The film is aesthetically reduced and arranged in an extremely empathic way, with specific details to credibly transfer the family trauma. The colour moods are oppressive, forlorn and they dye the whole scenery – which are the true scenes of the past events. The overlays of the camera view show the search for a solution in the fateful course of close contact with death. The desperation doesn’t stop, but calms down, stabilizes temporarily and then breaks out again and again, completely unpredictable.
Marković’s Damir has a presence in the timeline that determines every motivation, triggers all emotions and sets everything in motion, yet he remains absent in his existence and mysterious in his own motives. The desperation never culminates in sentimentality, because it is always equipped with down-to-earth credibility and filigree transparency of troubled moods. In the reflections, the facial expressions of brother and brother overlap in the camera: Connected and yet separated by panes of fragile glass. In the visible stagnation, it’s no longer possible to find access to each other. We are left with a sense of a suspicious emptiness, framed by weightless photography that survived as a haunting fragment of long-lost happiness.

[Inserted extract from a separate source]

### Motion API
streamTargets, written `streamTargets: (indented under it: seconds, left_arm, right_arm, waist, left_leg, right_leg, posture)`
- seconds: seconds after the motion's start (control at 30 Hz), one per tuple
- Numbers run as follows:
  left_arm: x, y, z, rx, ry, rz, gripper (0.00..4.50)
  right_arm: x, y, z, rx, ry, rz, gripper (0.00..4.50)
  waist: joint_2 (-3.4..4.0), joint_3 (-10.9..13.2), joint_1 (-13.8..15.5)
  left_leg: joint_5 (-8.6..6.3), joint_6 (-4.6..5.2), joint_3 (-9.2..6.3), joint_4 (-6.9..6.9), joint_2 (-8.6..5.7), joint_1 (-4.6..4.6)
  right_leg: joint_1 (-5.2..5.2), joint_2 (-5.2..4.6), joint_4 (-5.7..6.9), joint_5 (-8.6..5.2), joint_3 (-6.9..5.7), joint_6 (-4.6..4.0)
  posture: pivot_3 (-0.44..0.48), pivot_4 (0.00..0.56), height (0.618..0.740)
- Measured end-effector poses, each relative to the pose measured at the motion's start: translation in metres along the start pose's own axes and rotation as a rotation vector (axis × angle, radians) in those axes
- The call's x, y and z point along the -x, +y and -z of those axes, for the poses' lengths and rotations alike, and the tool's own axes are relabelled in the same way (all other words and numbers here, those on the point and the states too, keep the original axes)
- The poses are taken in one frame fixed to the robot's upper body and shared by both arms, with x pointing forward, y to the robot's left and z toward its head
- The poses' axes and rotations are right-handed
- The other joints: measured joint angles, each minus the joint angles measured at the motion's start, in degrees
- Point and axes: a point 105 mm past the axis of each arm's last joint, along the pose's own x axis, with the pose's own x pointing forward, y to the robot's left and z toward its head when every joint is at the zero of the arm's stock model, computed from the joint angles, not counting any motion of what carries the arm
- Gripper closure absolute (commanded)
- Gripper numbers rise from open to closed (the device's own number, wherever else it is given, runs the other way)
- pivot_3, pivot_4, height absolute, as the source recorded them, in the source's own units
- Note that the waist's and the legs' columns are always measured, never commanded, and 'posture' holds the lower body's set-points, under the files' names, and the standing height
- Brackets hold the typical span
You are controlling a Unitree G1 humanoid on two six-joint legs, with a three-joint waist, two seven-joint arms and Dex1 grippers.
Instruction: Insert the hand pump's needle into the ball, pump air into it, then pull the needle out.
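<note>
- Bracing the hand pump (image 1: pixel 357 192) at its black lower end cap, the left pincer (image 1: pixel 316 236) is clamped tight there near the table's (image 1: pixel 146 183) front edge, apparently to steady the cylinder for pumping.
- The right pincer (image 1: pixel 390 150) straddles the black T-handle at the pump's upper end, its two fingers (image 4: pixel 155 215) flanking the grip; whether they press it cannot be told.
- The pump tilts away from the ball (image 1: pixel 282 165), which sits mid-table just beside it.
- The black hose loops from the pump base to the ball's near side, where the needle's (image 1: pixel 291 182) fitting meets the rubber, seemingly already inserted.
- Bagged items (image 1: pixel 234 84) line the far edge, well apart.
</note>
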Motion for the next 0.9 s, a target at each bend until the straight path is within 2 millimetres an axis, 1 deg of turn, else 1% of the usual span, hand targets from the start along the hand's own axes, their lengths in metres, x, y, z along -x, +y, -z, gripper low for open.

Life gets quickly out of control and leaves a sense of hopelessness behind. It is often not clear whether help would really have been available or where Damir’s suicidal journey would have led to otherwise. In the course of the film, the contours of inner loneliness and the outside struggle dissolve more and more. A transience that could briefly be stopped, delayed, and yet has long since taken place. Life is superimposed on death: What remains is bewilderment and a strongly triggered empathy, with the play of grief, which is felt honestly, sincerely and is thereby significantly strengthened. For such a believable story, it seems to be necessary to have experienced the drastically incisive reality of depression in life – for a deep cinematic sense towards life.